The EDCOM II’s attempt to shift the blame for the functional illiteracy problem to the inter-agency load of the DepEd is ridiculous and deceitful. The 2024 FLEMMS found that only 21 percent of senior high school graduates were functional illiterates when the 79 percent who attained functional literacy studied under the same conditions as the 21 percent. It follows that if the division of the attention of the DepEd is the cause of functional illiteracy among senior high school graduates, then all the graduates would be functional illiterates.
The EDCOM II also failed to connect the fact that almost four-fifths of senior high school graduates are functionally literate with its finding that 90 percent of the students with severe learning gaps refused to attend the 2024 National Learning Camp (NLC). And worse, even after the DepEd made attendance mandatory, it was still a major issue in the 2025 NLC.
Had it looked into this unacceptable behavior of the subject laggards, the EDCOM II would have discovered the following:
First, those students had the audacity to defy the DepEd because they knew from experience and observation that regardless of what they do in school, they will be promoted anyway. They were dead right because they were promoted in SY 2024-2025. The DepEd cannot deny this because had the students been retained, there would have been no problem with attendance in the 2025 NLC.

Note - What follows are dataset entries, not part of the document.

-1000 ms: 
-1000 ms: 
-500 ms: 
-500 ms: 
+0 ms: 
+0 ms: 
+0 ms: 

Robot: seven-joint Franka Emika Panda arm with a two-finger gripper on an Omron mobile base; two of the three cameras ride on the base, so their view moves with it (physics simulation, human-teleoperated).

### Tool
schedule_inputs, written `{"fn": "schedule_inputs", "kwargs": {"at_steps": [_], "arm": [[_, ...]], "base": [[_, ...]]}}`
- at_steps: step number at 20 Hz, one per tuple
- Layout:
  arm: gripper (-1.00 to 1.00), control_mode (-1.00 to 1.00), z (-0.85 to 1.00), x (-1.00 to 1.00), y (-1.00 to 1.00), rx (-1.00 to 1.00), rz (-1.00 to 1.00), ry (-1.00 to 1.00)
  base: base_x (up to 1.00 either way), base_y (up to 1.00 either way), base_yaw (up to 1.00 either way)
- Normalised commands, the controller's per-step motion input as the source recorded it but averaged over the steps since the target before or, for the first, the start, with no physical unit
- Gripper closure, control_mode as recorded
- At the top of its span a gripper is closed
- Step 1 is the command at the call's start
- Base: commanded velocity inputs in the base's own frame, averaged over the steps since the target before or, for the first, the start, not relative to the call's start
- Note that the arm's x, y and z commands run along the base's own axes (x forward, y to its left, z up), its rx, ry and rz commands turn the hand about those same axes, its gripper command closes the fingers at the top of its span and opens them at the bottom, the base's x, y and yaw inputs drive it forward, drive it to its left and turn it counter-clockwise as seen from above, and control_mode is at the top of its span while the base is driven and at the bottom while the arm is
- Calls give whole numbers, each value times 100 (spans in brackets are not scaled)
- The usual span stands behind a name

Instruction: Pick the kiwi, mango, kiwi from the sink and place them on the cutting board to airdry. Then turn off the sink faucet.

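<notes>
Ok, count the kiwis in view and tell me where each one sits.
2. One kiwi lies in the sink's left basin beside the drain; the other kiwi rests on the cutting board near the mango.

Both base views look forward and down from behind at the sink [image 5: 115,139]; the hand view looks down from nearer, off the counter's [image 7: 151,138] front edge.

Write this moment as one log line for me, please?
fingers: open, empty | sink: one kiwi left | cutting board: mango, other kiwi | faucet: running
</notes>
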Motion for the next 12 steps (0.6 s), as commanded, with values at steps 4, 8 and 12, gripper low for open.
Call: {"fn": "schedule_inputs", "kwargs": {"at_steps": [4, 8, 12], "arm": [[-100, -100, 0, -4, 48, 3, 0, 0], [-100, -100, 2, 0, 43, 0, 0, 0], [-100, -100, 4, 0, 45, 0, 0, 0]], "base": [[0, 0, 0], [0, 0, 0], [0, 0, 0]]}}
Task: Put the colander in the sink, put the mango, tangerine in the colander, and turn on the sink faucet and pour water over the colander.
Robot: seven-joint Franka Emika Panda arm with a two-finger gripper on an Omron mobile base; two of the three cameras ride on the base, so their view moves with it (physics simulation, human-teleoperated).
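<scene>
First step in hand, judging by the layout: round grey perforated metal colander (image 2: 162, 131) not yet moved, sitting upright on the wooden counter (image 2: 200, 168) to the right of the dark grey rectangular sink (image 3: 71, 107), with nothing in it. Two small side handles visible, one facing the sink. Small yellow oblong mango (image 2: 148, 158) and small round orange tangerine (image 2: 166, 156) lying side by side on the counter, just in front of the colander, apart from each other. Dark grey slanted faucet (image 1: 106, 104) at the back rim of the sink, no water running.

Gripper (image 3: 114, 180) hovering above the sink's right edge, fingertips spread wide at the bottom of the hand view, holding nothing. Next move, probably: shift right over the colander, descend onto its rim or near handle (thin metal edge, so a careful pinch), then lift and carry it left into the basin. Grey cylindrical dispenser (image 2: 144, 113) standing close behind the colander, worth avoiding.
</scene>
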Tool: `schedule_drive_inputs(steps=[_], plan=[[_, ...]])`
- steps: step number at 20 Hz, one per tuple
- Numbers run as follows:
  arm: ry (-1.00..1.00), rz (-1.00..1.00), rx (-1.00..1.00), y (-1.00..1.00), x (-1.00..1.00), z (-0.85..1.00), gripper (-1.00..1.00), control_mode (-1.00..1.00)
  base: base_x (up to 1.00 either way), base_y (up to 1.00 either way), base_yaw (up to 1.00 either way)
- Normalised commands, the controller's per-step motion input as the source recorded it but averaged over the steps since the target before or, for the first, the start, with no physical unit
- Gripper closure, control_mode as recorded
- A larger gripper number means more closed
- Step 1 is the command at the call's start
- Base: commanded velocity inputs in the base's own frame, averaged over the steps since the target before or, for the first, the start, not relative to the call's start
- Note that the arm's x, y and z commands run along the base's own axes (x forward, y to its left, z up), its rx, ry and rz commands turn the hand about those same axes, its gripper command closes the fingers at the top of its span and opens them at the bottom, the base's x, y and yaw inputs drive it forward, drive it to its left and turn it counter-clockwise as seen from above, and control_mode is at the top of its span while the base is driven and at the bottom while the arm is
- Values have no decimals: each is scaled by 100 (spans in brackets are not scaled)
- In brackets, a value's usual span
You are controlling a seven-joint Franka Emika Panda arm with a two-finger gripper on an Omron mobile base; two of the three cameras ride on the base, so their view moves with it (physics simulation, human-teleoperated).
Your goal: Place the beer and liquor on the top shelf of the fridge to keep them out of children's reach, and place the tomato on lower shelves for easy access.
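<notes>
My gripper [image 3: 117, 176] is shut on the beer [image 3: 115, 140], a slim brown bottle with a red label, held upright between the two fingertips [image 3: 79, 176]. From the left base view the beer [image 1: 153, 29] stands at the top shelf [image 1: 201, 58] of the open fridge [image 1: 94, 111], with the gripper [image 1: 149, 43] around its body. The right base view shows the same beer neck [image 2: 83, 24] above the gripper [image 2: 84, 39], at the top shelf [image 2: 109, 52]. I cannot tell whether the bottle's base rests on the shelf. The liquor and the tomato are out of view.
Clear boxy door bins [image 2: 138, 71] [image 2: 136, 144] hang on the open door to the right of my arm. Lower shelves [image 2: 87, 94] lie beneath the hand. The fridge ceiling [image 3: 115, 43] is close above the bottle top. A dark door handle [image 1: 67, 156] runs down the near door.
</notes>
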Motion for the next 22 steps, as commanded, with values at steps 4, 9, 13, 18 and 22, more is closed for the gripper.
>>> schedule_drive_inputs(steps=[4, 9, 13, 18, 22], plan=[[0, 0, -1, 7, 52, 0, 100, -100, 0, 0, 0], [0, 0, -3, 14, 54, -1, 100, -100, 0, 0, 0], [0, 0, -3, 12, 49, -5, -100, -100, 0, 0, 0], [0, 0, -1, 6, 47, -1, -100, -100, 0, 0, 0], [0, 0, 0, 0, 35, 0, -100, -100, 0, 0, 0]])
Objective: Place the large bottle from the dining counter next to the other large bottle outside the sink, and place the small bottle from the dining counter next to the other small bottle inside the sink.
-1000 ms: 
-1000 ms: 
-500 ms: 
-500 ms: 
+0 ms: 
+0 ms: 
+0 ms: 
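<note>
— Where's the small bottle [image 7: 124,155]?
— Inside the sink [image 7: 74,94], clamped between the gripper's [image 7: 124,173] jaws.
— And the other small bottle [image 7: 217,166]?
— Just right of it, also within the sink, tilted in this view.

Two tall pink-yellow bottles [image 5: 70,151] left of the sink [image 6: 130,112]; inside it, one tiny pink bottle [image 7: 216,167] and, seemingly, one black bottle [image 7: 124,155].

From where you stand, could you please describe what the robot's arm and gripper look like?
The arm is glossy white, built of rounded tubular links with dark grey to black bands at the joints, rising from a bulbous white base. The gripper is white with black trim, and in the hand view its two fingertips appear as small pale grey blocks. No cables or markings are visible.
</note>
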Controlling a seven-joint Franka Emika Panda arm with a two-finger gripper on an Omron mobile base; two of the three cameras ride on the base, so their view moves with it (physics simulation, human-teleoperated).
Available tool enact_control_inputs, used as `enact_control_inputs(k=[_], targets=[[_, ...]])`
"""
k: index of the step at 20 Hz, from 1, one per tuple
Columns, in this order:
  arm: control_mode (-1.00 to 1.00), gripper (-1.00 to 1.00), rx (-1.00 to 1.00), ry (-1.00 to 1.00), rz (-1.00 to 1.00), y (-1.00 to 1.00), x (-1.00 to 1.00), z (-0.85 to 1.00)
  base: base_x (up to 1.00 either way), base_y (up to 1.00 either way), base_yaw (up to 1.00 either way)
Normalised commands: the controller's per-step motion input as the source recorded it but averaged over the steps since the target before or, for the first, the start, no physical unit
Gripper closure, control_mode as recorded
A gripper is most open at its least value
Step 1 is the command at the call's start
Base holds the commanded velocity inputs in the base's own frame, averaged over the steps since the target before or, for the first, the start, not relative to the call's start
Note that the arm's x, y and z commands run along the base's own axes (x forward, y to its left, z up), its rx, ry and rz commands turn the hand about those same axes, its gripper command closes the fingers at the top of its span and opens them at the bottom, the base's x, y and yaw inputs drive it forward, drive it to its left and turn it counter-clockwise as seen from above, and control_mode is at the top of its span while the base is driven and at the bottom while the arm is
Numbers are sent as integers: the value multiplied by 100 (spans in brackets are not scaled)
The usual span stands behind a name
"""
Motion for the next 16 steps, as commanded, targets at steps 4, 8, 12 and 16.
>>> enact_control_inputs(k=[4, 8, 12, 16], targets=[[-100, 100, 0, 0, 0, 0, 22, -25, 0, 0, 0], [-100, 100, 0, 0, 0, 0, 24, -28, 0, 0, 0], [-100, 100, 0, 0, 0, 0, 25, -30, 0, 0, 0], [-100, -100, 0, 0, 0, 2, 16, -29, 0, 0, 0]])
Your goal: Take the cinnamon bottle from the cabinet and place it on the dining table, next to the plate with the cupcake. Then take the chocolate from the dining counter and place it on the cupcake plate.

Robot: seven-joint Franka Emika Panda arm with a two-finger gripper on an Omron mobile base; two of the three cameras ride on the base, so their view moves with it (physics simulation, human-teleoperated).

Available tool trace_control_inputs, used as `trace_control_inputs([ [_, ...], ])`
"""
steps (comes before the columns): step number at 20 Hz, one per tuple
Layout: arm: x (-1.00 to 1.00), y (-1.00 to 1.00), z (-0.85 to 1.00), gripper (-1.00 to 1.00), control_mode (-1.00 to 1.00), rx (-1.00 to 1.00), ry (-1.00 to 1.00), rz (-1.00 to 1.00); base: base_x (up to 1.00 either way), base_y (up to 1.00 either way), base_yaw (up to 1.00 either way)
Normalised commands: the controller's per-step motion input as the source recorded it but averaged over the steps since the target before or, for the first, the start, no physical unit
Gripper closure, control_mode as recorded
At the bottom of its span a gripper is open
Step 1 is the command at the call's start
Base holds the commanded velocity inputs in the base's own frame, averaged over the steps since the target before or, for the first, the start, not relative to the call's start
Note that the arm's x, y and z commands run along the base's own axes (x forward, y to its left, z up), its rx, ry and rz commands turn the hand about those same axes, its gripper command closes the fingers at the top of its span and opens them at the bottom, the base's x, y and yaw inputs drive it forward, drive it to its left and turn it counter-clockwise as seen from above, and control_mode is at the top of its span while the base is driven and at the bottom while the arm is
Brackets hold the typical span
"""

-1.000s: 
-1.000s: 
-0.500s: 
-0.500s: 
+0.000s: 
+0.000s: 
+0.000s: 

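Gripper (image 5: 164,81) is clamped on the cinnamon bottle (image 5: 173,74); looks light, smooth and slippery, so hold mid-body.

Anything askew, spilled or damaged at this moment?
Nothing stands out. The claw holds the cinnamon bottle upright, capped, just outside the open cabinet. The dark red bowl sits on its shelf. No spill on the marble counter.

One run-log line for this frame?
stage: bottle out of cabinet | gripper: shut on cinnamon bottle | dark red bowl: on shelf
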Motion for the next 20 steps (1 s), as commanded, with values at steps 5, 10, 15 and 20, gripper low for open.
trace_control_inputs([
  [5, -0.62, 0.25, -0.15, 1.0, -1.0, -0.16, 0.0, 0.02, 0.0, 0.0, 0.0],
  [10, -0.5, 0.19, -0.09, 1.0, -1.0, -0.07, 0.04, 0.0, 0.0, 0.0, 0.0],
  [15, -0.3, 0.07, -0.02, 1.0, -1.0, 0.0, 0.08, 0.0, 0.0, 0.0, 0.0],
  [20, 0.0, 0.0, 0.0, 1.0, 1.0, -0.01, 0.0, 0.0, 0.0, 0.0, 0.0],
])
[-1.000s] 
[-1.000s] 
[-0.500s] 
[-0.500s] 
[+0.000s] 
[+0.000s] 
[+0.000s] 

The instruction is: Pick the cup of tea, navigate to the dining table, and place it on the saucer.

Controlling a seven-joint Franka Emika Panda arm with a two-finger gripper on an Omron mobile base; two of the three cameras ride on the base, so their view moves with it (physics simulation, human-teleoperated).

Second, the entire DepEd organization from the central office to the schools was aware that the students who did not attend the 2024 and 2025 NLCs were promoted but not one individual among the nearly 1M DepEd manpower raised his voice against the scam proving that the whole organization is complicit in the betrayal of the country’s schoolchildren.
Finally, the EDCOM II apparently does not think the DepEd’s recent decision to repeal through DepEd Order No. 018, s. 2025, DepEd Order No. 45, s. 2002, its mothballed policy barring the promotion of non-readers and frustration readers to Grade 4, relevant to the issue of functional illiteracy. The truth is the action formalizes the DepEd’s internal decision back in 2002 not to enforce DepEd Order No. 45, s. 2002, thereby welcoming non-readers in all grades which eventually resulted to this unprecedented reading crisis.
The EDCOM II is so clueless it does not realize that even if DepEd is relieved from all its inter-agency responsibilities if DepEd Order No. 45, s. 2002, is not restored and this time strictly enforced, the functional illiteracy problem, much less the reading and learning crises will never go away.